Use Excel's Copilot to Build Complex Estimating Formulas

Tool:Microsoft Excel
AI Feature:Copilot
Time:10-15 minutes
Difficulty:Beginner
Excel

What This Does

Excel Copilot writes complex estimating formulas for you in plain language, so you spend time on pricing decisions instead of debugging nested IF statements and lookup tables.

Before You Start

  • You have Microsoft 365 with a Business or Enterprise subscription
  • Excel is open with your estimating workbook
  • Copilot button is visible in the Home ribbon (right side)

Steps

1. Find the AI feature

Click the Copilot button in the Excel Home ribbon (purple sparkle icon, far right). A Copilot panel opens on the right side of your screen. If you don't see it, go to Home → Copilot or check that your Microsoft 365 plan includes Copilot.

2. Describe the formula you need

In the Copilot chat box, describe what you want in plain language. Be specific about which columns contain which data. Example: "Column B has quantities, column C has unit costs. Write a formula in column F that multiplies B×C, adds a 5% material contingency, then applies a 10% overhead markup, then a 3% bond rate in sequence."

3. Review the generated formula

Copilot will suggest a formula with an explanation. Click Insert to place it in your selected cell. Review the logic matches what you described, then check one row manually to verify the math.

4. Extend to your full range

After verifying the formula works for one row, drag the formula down to apply it to all rows in your bid workbook.

Real Example

Scenario: You're building a bid summary workbook and need a formula that calculates a weighted average cost per SF across multiple trades, then flags any trade where the cost is 15% higher than your historical average.

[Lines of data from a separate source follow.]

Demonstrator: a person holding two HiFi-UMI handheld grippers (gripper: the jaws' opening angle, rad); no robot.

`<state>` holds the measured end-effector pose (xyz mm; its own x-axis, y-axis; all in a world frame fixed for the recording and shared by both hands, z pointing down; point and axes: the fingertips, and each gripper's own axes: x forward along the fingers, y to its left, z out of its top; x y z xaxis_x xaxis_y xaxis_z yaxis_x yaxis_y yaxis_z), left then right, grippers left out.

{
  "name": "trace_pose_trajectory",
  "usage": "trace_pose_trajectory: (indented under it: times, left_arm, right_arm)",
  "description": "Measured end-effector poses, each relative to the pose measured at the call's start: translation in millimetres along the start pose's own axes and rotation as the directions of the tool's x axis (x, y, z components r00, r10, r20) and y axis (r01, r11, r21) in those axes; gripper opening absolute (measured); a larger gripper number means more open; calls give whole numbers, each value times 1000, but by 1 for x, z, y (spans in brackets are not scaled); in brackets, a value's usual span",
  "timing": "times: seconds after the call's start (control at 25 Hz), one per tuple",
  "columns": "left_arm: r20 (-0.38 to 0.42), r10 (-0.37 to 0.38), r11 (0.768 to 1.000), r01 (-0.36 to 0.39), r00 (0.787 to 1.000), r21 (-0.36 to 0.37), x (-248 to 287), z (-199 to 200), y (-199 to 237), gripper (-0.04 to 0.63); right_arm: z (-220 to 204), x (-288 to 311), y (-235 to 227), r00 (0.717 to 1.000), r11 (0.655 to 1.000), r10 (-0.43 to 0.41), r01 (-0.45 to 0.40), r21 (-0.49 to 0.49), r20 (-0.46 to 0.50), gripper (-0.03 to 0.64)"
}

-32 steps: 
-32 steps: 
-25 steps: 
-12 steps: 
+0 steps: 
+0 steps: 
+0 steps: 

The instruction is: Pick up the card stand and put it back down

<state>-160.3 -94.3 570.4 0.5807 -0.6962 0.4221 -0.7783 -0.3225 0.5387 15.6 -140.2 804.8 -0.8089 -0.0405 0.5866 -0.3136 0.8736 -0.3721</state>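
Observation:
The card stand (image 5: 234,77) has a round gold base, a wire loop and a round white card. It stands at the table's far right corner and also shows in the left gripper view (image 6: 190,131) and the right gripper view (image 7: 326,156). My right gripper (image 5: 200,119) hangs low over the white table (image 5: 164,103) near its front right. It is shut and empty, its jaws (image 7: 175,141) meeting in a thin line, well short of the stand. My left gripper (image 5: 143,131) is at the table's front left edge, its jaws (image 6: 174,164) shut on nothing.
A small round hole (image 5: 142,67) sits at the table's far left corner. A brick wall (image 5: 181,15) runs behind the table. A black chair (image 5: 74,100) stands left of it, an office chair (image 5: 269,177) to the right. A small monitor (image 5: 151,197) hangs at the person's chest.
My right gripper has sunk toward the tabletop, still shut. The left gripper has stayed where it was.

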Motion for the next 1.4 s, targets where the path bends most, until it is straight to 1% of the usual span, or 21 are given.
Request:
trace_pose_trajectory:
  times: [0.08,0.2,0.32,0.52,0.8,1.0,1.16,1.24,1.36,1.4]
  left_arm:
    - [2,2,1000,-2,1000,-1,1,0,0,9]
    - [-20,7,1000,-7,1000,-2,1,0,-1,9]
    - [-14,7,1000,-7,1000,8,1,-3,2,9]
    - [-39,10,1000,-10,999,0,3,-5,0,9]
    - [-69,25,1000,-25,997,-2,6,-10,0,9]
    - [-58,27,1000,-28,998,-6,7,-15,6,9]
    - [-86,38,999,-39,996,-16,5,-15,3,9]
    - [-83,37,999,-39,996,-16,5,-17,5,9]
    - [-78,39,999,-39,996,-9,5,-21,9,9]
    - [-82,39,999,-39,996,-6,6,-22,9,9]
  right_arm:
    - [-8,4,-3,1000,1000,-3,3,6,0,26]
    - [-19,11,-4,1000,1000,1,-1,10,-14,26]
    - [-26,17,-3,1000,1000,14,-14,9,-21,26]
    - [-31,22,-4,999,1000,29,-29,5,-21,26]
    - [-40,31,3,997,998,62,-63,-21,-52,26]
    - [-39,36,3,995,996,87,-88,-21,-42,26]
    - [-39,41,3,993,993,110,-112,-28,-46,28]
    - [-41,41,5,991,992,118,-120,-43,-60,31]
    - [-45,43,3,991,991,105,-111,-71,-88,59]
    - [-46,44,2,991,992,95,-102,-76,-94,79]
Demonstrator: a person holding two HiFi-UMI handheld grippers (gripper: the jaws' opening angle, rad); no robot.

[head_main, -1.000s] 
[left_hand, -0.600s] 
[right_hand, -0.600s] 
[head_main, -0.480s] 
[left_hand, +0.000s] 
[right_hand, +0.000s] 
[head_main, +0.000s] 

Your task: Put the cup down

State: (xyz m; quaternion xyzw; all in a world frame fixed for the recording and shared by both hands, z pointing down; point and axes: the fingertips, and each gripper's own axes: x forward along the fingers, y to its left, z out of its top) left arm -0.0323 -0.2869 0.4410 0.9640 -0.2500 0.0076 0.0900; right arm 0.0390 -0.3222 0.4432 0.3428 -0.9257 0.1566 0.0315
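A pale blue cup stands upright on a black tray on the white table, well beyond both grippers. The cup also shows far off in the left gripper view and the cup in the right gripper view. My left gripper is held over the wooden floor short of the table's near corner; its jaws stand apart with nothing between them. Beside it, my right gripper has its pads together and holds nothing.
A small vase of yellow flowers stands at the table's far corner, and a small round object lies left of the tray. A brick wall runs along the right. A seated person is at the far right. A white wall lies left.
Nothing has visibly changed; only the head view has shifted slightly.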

What you type: "In column G, calculate the weighted average cost per SF using the quantities in column B and the costs in column C. In column H, write a formula that shows 'REVIEW' if column G is more than 15% above the value in column D (our historical benchmark), otherwise show 'OK'."

What you get: Two clean formulas (one for weighted average, one for the conditional flag) with explanations of how each works. You insert them and immediately see which line items are running high.

Tips

  • Be specific about column references. "Column B" is clearer than "the quantity column"
  • Ask Copilot to "explain this formula in plain English" if you inherited a workbook with formulas you don't understand
  • Use Copilot to add automatic error handling: "modify this formula to show 'MISSING DATA' instead of #N/A when a lookup fails"

Tool interfaces change. If a button has moved, look for similar AI/magic/smart options in the same menu area.